I don't know about this time-tested knowledge base. The last time I saw a trigonometry problem was when I failed my final during my last week of high school. I'm saying, if you want geniuses, we need a new system. If you want more college professors, tuition costs, mediocre intellectuals, again, college professors, then leave everything the way it is.
Um... yes, Rejecter, "even" YA takes some serious sophistication in thought.
I was thinking the same thing. Amazing how one tiny word affects the whole tone of a sentence.
Wonder if John Green, Markus Zusak, Sara Zarr, Laurie Halse Anderson, K.L. Going, Alex FLinn, Ellen Wittlinger, Meg Rosoff, Wendy Maas, Susan Vaught, Ellen Hopkins, Terry Trueman, Nancy Werlin, Richard Peck and so many more know that YA takes some serious sophistication in thought.
Sorry Rejecter, but you stepped on a whole bunch of toes with this one.
My bad.
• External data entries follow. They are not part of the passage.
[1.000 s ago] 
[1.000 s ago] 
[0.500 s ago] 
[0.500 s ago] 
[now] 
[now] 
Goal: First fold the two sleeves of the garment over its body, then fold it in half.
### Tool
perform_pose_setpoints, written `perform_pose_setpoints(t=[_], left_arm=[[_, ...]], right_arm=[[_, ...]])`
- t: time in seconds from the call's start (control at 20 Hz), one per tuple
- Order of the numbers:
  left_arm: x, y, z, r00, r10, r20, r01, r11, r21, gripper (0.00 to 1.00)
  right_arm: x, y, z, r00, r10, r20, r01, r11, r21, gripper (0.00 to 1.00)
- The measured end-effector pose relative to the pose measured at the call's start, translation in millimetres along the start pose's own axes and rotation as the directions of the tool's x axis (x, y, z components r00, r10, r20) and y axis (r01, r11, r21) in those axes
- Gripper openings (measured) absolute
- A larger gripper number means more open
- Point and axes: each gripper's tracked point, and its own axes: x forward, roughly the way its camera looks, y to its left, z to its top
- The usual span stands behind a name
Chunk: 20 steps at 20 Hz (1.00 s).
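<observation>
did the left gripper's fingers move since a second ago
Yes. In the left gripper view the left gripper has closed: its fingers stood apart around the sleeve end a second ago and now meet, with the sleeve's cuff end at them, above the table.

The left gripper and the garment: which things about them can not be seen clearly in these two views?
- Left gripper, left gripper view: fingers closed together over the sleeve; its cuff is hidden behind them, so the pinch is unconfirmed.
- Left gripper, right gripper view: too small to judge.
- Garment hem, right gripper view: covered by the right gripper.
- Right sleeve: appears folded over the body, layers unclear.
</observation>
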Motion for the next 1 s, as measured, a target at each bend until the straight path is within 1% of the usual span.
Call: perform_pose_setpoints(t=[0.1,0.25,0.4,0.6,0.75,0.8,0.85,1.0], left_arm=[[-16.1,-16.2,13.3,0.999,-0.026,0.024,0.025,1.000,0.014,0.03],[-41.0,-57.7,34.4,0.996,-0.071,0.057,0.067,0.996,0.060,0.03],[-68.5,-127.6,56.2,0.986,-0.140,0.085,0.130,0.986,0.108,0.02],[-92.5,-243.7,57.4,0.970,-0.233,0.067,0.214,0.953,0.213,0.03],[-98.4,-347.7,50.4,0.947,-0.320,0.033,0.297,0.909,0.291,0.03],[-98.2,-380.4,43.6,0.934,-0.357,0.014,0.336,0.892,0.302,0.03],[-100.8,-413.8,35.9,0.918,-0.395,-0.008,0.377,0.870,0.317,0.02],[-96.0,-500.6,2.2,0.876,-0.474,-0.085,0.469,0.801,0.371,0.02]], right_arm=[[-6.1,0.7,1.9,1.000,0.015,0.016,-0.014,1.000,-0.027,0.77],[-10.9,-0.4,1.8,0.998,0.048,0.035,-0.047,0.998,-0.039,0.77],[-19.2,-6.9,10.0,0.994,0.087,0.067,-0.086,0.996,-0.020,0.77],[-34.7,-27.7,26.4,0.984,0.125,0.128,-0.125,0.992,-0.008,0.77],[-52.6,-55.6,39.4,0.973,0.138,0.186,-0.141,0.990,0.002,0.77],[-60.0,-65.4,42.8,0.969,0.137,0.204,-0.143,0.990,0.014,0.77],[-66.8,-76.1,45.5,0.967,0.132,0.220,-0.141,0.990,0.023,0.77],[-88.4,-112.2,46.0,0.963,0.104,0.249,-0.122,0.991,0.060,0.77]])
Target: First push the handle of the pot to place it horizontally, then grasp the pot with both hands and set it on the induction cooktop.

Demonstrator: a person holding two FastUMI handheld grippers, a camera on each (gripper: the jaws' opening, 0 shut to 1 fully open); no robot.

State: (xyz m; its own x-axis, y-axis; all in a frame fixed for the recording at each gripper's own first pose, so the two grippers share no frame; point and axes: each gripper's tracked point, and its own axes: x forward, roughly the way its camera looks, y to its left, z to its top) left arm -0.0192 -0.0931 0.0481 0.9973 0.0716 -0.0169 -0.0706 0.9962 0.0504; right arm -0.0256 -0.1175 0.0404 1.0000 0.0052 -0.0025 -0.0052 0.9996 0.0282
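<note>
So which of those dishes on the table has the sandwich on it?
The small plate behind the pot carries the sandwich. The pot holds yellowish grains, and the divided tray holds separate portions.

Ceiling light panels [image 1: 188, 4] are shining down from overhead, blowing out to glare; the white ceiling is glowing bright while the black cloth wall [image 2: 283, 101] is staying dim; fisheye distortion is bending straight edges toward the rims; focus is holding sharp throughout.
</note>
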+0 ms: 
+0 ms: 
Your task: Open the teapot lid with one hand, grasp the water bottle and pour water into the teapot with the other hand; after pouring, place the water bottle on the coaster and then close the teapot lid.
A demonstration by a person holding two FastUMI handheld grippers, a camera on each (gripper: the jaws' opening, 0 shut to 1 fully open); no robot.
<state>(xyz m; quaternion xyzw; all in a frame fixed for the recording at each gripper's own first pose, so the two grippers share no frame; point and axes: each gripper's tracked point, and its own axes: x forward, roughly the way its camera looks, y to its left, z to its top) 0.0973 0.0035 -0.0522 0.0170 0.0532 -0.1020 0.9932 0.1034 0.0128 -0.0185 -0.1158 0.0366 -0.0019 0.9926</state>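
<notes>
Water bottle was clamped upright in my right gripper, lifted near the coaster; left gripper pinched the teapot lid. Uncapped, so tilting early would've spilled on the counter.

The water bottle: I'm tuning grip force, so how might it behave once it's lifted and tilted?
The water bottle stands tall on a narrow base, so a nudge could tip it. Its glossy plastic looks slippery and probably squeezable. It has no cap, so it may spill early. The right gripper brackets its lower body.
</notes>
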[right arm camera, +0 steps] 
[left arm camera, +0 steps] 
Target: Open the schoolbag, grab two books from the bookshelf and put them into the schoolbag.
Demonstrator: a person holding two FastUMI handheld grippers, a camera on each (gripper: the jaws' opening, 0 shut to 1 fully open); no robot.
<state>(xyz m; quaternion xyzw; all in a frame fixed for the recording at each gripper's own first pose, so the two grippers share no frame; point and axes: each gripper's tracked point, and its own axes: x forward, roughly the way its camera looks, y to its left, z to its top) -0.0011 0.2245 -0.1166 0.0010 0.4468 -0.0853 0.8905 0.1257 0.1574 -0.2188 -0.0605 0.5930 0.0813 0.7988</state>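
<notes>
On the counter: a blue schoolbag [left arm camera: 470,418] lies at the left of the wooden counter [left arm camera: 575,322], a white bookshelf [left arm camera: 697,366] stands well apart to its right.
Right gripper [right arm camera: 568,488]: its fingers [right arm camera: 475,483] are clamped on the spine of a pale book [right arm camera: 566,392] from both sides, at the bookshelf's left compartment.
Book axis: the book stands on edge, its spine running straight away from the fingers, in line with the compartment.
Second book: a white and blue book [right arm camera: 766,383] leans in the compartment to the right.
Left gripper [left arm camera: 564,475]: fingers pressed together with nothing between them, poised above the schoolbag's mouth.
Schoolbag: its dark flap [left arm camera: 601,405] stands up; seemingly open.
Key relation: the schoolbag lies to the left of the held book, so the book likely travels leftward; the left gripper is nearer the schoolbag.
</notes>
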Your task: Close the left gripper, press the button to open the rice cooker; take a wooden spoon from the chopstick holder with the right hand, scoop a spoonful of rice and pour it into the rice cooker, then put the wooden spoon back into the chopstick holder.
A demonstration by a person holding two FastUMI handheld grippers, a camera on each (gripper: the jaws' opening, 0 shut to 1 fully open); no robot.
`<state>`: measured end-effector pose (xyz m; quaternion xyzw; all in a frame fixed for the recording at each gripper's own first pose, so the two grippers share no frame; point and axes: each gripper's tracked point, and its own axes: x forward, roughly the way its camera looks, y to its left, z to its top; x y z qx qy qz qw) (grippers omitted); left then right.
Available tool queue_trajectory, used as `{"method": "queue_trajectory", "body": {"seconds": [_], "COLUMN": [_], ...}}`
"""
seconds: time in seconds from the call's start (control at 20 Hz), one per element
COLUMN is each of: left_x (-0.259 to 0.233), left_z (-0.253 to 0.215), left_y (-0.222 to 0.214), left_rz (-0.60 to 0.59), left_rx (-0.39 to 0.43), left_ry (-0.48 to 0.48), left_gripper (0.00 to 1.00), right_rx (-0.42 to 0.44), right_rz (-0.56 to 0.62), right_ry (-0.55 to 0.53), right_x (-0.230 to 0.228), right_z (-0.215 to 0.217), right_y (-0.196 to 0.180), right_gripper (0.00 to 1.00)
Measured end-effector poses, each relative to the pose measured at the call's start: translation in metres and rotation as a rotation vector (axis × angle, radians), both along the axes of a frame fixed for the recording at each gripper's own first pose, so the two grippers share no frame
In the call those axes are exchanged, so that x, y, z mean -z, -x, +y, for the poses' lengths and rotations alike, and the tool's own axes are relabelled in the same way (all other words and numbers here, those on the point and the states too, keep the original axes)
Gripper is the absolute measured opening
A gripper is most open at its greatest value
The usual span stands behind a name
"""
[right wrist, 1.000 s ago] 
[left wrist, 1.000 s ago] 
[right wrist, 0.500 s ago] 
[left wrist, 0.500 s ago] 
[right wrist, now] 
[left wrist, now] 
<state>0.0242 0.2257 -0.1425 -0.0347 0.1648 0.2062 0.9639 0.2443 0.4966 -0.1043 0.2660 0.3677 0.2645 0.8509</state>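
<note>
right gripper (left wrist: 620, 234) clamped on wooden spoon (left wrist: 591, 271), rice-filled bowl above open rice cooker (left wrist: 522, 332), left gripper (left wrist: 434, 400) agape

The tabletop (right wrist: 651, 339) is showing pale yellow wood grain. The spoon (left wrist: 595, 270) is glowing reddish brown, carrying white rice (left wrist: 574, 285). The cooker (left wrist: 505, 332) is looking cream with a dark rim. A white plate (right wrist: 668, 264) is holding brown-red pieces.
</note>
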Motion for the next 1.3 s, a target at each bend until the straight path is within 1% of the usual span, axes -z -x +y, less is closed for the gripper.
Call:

What I meant to convey was that yes YA isn't any simpler to write than adult fiction, which is something that some people believe.
I changed the sentence around so hopefully that's a little clearer.
"When people become an adult they start writing like one (hopefully)"
And then they stop using the word "hopefully"...sorry...it was just too easy :)
"My bad. What I meant to convey was that yes YA isn't any simpler to write than adult fiction, which is something that some people believe."
Then what would be simpler?
What are you talking about: Bias? I know plenty of authors under the age of 25, some even under 18. You just need to know where to look.
Yeah, on the contrary. One of the hard parts about being a young person in publishing is not the lack of other young people, but the sheer number of other young people. It can be tough seeing so many people your age and younger achieve success ahead of you.
I'm 26. I and pretty much all of my writerly friends have done at least some type of professional paid writing, from picture books to novels to comics to magazine articles to newspaper reporting.
Amelia Atwater Rhodes should be mentioned as another under-20, though now she's, what, mid-20s?
There are hundreds of young writers out there. I'm sure we outnumber the adults in trying to be published, actually! We're too young to have learned better, after all, and we've all grown up wth easy access to the computers that we write our (often atrocious) novels on. Given exposure and time, of course we churn something decent out every now and again!
Isamu Fukui, author of TRUANCY, which is just about to hit bookstores, is now 18, but was 15 when he wrote the book and 16 when he got a book deal.